Tuesday, May 31, 2011

i need to find a race

i would like to find a marathon in September or October that is drivable and not in Ohio, Michigan, new york, or Pennsylvania.  I like small low key off the wall races... but so far i'm not having any luck in finding a good match!  I would appreciate any suggestions!

Monday, May 30, 2011

The Summer of Whatever

Steve and I decided to run the eagle 5 mile run on Saturday.  The original plan was for me to pace steve to a p.r. - problem was we worked out with the trainer on Friday - so our legs were pretty sore and steve hadn't been running much in the past few weeks so he didn't think a p.r. was in the cards for this race.  So I decided to just run it and see what happened.  The plan was that if we hit a mile and Steve was right with me - we would run together.  So I ran with out a care - kept it comfortable - hit mile one at 7:15 - thought to myself - well i guess i'll just try to keep the others under 8 minute pace - got to mile two around a 7:30 - mile 3 around 7:30 again - mile 4 7:26 or something like that.   I thought to myself - 5 miles is a lot shorter than a marathon - this is fun - and went into the 5th mile.  The race finished in the minor league baseball stadium in Avon. As I rounded the warning track and crossed the finish line on the first base side - I ended up finishing in 37:01 - which was my 2nd best time ever and I got 3rd in my age group ...AND... I had fun. .. AND i wasn't running all out  - I definately had a lot left in the tank... AND Afterwards my legs felt better than they had all week.  So a week after I ran a marathon and a week before i'm doing a half ironman that i'm not properly trained for I ran and race and I did pretty ok.   This made me think - I'm not a professional athlete - and it's ok if i do things that don't quite make sense.  (no serious or professional athlete would run a marthon, race a 5 mile run and follow it up with a half ironman)  This summer my goal is to run races and have fun and collect some age group hardware in the process.  I think I'll find a fall marathon to do - just to keep me honest - but it might be a trail run and I might not tell anyone i'm doing it - i'll do it just to do it - and enjoy the run and lay off the time goals for awhile.  After all this is suppose to be fun - and I think that I will in fact have fun during my "Summer of Whatever"  ... stay tuned.. oh and keep your fingers crossed on this half ironman-  i think if I can complete the swim I'll able to finish... but we shall see!

Thursday, May 26, 2011

post marathon - pre half ironman limbo

There comes a time in a lot of races when you’ve reached to low point – when you question why you do this and tell yourself that you are not going to do this anymore. It takes a few days, the pain fades and the accomplishment – even if it wasn’t quite what you wanted remains – and you go for that first recovery run and you remember why you do this.

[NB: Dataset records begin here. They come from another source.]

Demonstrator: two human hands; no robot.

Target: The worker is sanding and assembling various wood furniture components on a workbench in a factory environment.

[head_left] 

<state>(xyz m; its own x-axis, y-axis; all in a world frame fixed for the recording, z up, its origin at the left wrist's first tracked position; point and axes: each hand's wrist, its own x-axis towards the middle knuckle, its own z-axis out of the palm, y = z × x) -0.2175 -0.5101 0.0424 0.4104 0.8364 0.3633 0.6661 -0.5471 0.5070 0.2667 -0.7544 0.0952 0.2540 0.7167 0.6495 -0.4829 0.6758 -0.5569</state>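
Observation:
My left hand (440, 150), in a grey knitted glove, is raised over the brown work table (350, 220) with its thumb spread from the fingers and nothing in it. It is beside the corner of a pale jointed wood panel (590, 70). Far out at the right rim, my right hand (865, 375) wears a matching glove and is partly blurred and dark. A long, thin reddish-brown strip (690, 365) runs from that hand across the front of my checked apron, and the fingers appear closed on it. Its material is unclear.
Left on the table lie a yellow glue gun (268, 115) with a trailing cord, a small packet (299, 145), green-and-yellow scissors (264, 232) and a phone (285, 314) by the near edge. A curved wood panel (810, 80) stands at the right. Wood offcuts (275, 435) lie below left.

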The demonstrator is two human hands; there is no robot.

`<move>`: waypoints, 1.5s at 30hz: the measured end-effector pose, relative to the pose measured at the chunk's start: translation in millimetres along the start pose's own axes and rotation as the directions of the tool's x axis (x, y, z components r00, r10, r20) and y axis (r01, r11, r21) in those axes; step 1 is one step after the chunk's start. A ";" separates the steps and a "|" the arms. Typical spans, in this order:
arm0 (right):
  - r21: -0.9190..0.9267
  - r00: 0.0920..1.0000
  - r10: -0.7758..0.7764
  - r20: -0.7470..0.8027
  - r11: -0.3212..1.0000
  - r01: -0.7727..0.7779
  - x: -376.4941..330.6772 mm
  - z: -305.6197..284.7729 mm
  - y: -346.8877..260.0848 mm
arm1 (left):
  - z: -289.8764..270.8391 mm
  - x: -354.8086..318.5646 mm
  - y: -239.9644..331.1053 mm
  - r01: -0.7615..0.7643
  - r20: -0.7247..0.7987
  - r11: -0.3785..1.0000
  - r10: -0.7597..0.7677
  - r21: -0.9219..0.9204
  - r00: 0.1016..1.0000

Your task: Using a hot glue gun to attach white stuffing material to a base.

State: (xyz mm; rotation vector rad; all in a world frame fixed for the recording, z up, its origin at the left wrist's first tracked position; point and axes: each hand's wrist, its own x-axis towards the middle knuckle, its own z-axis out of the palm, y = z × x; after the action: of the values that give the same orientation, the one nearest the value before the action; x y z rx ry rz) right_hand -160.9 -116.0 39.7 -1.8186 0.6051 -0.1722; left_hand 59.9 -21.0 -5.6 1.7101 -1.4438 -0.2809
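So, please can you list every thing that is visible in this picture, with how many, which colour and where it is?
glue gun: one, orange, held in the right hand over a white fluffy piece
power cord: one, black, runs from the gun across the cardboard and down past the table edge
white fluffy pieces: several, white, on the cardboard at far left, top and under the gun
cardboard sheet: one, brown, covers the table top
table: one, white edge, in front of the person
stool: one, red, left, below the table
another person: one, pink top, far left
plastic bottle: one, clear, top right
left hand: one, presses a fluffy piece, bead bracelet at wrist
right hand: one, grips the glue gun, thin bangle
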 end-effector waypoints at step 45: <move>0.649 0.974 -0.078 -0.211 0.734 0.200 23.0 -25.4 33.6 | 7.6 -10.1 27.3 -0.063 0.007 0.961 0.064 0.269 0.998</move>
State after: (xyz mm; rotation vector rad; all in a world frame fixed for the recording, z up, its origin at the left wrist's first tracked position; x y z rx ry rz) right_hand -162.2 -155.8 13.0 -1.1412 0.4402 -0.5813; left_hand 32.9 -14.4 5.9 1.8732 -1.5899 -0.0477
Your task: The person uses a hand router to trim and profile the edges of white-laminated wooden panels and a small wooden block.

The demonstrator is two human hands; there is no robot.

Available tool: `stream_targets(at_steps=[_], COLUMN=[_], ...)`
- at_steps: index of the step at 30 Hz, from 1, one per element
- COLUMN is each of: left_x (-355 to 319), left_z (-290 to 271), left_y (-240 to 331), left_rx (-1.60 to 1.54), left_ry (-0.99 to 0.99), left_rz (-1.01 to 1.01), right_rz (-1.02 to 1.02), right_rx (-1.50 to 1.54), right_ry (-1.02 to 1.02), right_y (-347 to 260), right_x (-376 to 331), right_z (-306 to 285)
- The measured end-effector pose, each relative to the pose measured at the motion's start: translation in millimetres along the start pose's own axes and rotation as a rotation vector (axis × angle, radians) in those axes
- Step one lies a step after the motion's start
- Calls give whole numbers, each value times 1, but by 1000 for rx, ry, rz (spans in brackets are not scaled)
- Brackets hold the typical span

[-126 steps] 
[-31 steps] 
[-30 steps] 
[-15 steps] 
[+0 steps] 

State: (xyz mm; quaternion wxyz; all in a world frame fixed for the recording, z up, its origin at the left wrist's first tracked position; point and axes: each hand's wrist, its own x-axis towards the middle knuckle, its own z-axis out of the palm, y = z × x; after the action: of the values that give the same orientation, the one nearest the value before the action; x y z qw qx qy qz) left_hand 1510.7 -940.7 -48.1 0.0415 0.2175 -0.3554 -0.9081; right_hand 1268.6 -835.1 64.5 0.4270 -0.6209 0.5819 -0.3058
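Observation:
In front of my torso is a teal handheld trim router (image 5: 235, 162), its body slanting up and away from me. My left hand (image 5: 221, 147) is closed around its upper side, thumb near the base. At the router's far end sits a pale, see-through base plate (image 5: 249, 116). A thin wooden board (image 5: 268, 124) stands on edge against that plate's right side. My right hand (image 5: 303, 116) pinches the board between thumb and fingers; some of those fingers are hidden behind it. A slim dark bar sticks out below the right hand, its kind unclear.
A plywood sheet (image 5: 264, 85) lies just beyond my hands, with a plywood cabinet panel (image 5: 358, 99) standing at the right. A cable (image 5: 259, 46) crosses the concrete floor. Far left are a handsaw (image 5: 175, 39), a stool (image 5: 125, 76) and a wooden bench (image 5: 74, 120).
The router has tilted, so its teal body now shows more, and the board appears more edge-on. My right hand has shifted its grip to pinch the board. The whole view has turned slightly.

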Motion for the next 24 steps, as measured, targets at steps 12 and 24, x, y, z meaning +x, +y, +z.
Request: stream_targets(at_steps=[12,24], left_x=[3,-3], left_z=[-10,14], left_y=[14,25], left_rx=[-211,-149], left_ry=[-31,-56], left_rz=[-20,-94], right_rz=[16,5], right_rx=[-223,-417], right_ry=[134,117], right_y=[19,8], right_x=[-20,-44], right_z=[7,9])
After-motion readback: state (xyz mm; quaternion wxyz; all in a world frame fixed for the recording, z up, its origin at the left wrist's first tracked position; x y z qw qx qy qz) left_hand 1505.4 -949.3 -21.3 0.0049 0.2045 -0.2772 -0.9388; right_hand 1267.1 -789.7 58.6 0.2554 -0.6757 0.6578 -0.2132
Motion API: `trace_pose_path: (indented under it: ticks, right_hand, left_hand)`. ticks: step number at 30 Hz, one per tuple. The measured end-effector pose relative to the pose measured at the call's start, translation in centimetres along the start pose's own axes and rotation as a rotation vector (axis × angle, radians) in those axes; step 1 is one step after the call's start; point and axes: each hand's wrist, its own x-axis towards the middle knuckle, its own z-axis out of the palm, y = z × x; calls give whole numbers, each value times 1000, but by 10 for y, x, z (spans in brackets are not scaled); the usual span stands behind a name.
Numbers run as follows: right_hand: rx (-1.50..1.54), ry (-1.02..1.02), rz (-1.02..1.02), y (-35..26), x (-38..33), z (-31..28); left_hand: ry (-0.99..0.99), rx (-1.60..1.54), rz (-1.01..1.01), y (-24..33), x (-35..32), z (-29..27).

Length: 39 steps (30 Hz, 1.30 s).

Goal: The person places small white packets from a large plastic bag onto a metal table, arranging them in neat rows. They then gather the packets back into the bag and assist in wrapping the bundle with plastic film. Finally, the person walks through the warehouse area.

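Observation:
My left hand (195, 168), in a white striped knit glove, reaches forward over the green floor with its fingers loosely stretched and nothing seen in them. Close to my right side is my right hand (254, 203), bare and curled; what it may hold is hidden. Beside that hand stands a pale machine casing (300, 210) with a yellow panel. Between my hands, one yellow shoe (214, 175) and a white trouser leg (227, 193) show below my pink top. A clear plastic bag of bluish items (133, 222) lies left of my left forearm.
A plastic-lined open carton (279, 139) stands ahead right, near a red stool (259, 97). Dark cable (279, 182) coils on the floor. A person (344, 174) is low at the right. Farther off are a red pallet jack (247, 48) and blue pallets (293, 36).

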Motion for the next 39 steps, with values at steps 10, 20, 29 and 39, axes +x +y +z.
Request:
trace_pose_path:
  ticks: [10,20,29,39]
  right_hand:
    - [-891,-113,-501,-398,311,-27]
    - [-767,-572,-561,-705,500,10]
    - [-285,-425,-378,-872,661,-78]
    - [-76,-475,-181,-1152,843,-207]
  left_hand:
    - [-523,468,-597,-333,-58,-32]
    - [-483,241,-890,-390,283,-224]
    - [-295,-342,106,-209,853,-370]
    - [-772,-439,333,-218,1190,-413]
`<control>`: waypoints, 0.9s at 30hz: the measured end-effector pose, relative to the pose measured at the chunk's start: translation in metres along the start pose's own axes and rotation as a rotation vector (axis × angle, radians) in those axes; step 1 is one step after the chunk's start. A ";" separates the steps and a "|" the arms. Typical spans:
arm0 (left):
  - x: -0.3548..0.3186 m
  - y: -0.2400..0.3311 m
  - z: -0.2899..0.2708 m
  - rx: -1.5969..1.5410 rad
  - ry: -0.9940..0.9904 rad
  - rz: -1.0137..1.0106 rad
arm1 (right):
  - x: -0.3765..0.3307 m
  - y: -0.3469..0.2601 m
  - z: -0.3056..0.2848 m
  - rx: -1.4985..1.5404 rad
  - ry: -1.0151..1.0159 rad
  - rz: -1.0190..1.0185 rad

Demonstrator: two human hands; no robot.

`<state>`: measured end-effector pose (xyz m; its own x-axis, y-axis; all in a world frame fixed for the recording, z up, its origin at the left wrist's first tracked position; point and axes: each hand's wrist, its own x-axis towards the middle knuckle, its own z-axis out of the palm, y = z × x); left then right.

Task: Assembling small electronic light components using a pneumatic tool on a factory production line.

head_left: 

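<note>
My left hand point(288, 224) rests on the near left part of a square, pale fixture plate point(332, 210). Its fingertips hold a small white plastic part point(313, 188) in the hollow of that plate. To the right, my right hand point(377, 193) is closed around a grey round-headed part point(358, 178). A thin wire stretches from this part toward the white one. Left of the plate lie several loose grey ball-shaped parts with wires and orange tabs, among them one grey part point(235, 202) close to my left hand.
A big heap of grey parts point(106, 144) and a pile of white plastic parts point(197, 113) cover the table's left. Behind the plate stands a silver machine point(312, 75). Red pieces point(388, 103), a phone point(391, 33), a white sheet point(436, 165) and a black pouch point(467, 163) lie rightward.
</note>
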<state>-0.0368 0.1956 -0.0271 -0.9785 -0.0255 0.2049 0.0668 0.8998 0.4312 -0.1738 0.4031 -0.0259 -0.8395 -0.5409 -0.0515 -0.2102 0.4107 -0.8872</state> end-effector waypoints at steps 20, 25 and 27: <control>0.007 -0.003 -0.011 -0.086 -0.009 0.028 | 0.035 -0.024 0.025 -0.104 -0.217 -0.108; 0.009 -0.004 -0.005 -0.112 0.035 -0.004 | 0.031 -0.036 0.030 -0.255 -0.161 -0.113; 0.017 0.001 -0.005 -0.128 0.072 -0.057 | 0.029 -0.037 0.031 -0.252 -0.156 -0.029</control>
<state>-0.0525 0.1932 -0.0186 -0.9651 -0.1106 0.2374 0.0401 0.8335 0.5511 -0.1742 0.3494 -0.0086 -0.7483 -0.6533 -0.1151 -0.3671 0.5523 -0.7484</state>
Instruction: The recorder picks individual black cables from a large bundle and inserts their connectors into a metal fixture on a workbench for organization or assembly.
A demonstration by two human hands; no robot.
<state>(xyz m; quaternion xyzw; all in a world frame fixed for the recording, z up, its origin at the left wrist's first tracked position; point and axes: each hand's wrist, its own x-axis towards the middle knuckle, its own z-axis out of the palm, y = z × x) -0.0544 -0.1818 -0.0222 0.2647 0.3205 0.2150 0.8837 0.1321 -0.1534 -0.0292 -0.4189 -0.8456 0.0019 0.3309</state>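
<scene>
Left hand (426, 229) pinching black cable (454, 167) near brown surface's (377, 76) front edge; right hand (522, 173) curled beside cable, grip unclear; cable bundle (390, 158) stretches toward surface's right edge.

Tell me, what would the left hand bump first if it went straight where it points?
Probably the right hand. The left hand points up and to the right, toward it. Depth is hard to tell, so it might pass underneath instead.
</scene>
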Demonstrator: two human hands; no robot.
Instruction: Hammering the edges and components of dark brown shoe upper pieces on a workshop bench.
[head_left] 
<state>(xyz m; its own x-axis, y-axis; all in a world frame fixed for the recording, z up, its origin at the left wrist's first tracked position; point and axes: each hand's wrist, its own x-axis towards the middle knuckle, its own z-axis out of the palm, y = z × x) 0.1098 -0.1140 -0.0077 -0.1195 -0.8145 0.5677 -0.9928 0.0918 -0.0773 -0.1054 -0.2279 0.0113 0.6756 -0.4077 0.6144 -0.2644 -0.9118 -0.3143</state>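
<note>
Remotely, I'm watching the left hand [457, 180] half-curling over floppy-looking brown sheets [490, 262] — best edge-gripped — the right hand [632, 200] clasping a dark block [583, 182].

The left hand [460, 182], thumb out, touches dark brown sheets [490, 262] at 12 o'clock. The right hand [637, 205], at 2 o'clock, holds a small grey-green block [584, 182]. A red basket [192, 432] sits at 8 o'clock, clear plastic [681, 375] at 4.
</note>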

I am currently caught in a recovery/taper sandwich right now that I have no plan for. So how have I dealt with it? I swam yesterday and had some potato chips and beer almost every other night this week. Result: I’m crabby and I feel like a million pound slug! The truth is I think I’m addicted to a running schedule. I’m not right without it. I don’t know how to just get some miles in anymore. I need a plan to tell me what to do! How nuts is that? I like to have a goal and to check off the things that get me to that next goal. I don’t know how to go with the flow. Maybe if I did – I wouldn’t get so worked up about things and would actually become a better runner.

So what should I shoot for? A fall marathon? A trail marathon in the fall – that would take the pressure off – no p.r. goals there… or maybe I should train to run a really great half marathon. Maybe I won’t drown at this triathlon on the 5th and I’ll decide to do more… decisions, decisions I need a plan. I’m lost without a plan. I’ve asked some of you – but what are your goal races coming up?

Sunday, May 22, 2011

What went wrong?

I promised myself I wouldn’t over analyze this race. I would take it for what it was and move on. But I wouldn’t be me if I didn’t analyze it just a bit. So here I go – I’ll say my peace and hopefully move on. I must warn you it will be long as I am on a 2.5 hour flight from Denver to Cleveland – so I’ll probably type until my battery on my laptop dies!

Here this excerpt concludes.